Real-world impacts from third-party risk: It’s no secret that organizations today are facing significant challenges. The ongoing pandemic, Ukraine war and climate change can all have real-world impacts to business operations and it’s important to consider how these challenges can affect your third-party population. These third-party relationships must be managed holistically, looking at risks outside of just legal and compliance. Operational concerns can threaten a third-party’s ability to produce goods and/or services, so organizations should be able to identify risks that are vulnerable to weather events. Increasing cyber risks are also a concern and compliance professionals should be leveraging their influence to highlight these risks within their organization.

The importance of vendor cybersecurity: Data breaches are a constant and costly threat for many organizations. Dealing with third-party vendors exposes organizations to even more cybersecurity risk, so it’s essential to implement a specific plan of action to protect against third-party breaches. Begin by taking preventative measures and establishing a basic cybersecurity procedure for your vendors to follow. Data protection is the most obvious need when working with vendors, but there’s often some disagreement about how this should be done. Some best practices to protect data include avoiding duplicate storage, unsecured networks and unnecessary password sharing. Also consider utilizing a managed security service provider (MSSP) if you lack in-house capabilities to vet and manage your vendors.

Recently Added Articles as of May 19

Cybersecurity is once again the main topic we’re seeing this week with a doctor accused of ransomware and banking trade groups responding to the SEC’s proposed rules on cybersecurity disclosures. Connecticut has officially enacted privacy legislation and CISA is warning against a recent Windows update. We also have an article on building trust between tech vendors and their customers. Read on for all of this week’s headlines!

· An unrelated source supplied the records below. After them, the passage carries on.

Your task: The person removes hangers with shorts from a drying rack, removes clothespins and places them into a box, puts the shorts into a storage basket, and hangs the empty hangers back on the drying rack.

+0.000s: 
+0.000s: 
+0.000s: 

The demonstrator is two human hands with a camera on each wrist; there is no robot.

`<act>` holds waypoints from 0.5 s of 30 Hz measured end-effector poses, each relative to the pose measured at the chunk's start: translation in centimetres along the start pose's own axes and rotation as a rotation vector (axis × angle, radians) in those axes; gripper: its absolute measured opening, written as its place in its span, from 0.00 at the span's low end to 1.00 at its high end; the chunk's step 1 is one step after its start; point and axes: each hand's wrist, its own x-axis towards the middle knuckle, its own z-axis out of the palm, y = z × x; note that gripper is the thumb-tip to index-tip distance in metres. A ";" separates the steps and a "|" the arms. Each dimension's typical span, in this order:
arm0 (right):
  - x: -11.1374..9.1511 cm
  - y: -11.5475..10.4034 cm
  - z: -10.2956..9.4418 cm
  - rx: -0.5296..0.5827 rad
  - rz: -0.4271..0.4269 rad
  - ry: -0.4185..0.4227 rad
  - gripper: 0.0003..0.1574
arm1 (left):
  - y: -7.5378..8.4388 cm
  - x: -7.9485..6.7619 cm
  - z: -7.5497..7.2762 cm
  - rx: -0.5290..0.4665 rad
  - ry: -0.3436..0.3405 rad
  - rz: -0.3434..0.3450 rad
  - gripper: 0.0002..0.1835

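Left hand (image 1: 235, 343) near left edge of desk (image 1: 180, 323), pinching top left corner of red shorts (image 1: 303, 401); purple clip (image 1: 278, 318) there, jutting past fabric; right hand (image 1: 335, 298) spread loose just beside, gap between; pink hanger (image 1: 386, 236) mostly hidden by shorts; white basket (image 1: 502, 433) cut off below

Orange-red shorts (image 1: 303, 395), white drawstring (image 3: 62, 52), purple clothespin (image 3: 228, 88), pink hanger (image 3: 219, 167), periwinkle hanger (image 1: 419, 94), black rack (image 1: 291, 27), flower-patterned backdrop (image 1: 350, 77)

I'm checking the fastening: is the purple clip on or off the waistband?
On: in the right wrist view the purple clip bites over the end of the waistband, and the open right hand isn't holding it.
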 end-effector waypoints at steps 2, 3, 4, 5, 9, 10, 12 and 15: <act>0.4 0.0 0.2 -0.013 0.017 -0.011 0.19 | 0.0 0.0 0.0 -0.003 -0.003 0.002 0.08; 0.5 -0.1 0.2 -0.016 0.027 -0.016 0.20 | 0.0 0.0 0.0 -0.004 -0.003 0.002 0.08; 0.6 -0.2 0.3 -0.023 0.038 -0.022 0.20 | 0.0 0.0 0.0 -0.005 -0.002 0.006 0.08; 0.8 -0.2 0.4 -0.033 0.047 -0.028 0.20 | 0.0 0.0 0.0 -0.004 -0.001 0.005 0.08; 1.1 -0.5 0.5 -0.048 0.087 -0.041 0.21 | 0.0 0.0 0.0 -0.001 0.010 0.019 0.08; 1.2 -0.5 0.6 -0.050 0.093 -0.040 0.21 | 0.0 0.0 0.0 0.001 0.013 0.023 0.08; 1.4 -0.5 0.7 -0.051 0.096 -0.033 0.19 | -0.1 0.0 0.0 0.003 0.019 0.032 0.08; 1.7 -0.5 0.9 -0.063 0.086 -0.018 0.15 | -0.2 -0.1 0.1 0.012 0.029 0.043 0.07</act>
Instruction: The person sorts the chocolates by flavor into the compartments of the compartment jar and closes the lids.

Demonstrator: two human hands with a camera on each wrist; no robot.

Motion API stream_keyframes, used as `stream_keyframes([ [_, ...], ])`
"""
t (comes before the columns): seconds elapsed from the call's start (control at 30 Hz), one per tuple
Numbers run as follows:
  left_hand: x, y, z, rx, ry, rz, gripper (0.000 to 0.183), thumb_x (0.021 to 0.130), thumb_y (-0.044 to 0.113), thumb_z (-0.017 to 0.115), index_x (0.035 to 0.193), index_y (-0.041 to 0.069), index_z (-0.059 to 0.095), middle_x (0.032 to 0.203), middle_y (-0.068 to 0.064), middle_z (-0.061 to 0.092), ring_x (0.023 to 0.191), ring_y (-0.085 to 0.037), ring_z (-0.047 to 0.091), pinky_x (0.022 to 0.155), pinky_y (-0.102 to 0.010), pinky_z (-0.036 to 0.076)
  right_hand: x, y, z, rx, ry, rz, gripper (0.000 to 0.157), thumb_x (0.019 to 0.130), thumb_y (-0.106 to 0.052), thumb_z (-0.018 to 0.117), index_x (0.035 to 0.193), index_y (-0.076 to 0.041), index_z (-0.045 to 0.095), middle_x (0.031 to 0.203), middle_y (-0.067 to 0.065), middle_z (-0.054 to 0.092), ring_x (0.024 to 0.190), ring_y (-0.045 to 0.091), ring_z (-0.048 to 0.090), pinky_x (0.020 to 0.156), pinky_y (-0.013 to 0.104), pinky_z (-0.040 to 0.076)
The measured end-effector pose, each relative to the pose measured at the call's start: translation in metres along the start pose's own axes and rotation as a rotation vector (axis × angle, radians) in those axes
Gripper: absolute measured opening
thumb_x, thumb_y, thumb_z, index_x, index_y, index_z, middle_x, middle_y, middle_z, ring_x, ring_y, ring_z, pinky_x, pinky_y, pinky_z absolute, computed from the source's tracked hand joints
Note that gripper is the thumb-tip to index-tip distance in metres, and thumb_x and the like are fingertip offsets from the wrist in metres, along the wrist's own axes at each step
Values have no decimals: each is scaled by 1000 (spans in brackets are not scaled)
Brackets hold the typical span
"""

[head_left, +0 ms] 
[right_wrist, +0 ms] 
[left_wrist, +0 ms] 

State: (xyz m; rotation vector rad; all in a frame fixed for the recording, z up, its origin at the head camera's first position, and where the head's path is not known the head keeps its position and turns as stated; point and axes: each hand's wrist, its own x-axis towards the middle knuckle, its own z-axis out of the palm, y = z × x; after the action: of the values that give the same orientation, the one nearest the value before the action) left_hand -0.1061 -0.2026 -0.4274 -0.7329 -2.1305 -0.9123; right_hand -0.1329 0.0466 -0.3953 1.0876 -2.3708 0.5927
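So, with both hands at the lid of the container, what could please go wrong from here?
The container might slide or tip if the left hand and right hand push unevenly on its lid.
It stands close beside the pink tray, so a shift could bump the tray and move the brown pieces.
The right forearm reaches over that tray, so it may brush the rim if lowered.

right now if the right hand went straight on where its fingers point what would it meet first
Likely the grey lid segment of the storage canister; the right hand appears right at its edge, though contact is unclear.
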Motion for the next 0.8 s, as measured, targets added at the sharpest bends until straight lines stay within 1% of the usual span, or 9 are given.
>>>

Four elements to understand scope for MSSPs: Cybercrime is a very destructive and costly threat, but organizations shouldn’t feel as though they need to completely avoid using digital systems. Utilizing a managed security services partner (MSSP) is an effective strategy that can create a security baseline for an organization. These security services often include things like continuous firewall monitoring and protection against viruses and malware. Before choosing an MSSP, it’s important to understand the scope of your needs. This includes elements like your cyber risk exposure, identification of your valuable data and understanding which of your systems are most vulnerable. You should also perform an audit of your physical, logical and environmental assets. It’s best to avoid “scope creep” by ensuring both you and your vendor are on the same page from the beginning of the relationship.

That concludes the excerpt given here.